Abandonar esta tribuna, en determinado momento pensé que era una posibilidad remota. Pero es cierta y aquí está, y sé, como usted, amigo lector, que debo dar el paso sin ningún dramatismo.

Lo que quiero decir es que en la labor del análisis y la crítica política nadie debe llamarse a engaño. Se entienden y se asumen los efímeros y limitados efectos de las opiniones publicadas.

Pero al estar presente en el ágora del debate de la vida pública, esta levedad se compensa con algo inapreciable: se participa en la construcción de opinión ciudadana, se respalda la cultura democrática y se coexiste en el mundo de la cultura.

Aquí es donde se acepta que los riesgos de escribir con este propósito son grandes; las palabras comprometen y tejiendo una opinión, más. Por ejemplo, se tiende a no relativizar las cosas y se comete el pecado de volverse tajante y hasta soberbio. Lo es uno muchas veces cuando se trata de hacer pública una opinión sobre un hecho o una conducta de alguien en la que no se tienen todos los elementos de uno y otra.

La ignorancia da lugar al prejuicio y al lugar común, e incluso a la calumnia. Los desaciertos de apreciación y de buen juicio, y las opiniones concretas llegan a ser disparates.

El artículo de opinión se elabora con la intención de que sirva de reflexión, de advertencia o de llamada de atención a la opinión pública y al poder político.

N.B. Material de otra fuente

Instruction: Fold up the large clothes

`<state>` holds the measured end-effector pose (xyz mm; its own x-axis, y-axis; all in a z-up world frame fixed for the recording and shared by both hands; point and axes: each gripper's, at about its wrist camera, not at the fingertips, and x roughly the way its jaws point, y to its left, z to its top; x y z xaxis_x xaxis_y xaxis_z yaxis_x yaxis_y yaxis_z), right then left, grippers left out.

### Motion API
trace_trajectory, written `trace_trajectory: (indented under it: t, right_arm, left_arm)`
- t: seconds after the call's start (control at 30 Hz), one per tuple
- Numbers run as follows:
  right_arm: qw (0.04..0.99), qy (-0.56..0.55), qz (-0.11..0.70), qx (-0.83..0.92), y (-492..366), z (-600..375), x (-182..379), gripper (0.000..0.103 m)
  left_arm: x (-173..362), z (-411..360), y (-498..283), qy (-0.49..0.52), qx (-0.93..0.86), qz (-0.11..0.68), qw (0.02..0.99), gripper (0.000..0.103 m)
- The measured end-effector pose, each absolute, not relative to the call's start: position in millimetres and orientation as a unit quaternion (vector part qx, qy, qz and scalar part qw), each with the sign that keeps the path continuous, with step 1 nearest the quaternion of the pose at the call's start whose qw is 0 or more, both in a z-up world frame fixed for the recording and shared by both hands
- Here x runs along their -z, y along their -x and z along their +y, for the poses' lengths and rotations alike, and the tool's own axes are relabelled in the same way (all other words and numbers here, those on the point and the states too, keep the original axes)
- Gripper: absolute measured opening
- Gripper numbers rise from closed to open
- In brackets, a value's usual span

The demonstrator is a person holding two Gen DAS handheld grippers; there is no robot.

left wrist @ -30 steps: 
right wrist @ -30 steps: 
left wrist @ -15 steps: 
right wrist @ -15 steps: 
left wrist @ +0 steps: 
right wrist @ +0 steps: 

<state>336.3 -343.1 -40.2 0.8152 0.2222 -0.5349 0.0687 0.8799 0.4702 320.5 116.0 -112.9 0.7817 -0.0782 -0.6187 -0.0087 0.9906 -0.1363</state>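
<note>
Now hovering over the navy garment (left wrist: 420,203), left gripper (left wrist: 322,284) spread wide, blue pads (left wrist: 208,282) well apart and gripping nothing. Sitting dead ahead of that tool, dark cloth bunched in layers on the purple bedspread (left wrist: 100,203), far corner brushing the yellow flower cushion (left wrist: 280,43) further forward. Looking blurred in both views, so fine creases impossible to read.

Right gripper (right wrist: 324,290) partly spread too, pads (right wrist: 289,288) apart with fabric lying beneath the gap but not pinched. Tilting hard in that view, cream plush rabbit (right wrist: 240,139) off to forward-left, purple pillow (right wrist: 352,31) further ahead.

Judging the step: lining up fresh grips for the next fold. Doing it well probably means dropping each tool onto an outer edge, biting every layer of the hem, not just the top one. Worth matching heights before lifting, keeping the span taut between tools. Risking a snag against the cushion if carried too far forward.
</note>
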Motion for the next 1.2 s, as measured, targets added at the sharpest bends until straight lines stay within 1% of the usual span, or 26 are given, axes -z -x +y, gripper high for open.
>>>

Para lograrlo, se busca reunir todos los elementos que permitan transmitir esta opinión de forma comprensible. Dice Jean Daniel que “El editorial —lo que queda para el artículo— es un género delicado, pues expone a la impostura cuando uno trata un tema en el que, como ocurre con frecuencia, solo es relativamente competente”.

Como es evidente, no es fácil concretar un artículo que reúna estos requisitos, o evitar algunas insensateces como las que a veces cometemos, creyéndonos el centro del universo.

Por momentos olvidamos que nuestros comentarios pocas veces hacen que las cosas cambien. Esto no pasa mucho. O no ha pasado casi nunca.

Un caso de excepción es el que provocó, ciertamente, un cambio importante para la humanidad: el equivocado obituario que se hizo del inventor de la dinamita Alfred Nobel, cuando murió su hermano Ludvig y creyeron que había sido él. El diario francés que incurrió en tal torpeza escribió en dicha nota necrológica que la gente lo recordaría como el “mercader de la muerte”.

El impacto moral que provocó en Alfred Nobel fue devastador. Se considera que esa fue la razón principal por la que cambió su testamento y decidió que con su fortuna se estableciera el Premio Nobel.

En el periodismo, se ha comprobado que lo que cambia las cosas son los reportajes. Infinidad de ellos han descubierto problemas, revelado tramas golpistas, corrupción o fraudes, etcétera, como también han demolido carreras y han impedido ascensos en la política.

El articulista (o los columnistas) se enfrentan a la famosa máxima de que “Cada uno es libre de opinar lo que quiera, pero los hechos son sagrados”. Claro que hay articulistas que cada texto lo soportan en hechos y lo complementan con un análisis de alta complejidad, el cual se convierte en pieza de referencia, sobre todo, en la llamada opinión política.

Estos artículos son los que le dan sentido a la labor del periodista de opinión. MILENIO, según mi punto de vista, tiene en este selecto grupo de analistas una de sus fortalezas. Ha sido una satisfacción compartir con ellos estas páginas.

Por supuesto que nunca dejaré de escribir. Nadie que tenga el gusto por este oficio, lo haga o no en los medios con regularidad, pierde el reflejo y mucho menos el deseo de hacerlo. Hasta pronto.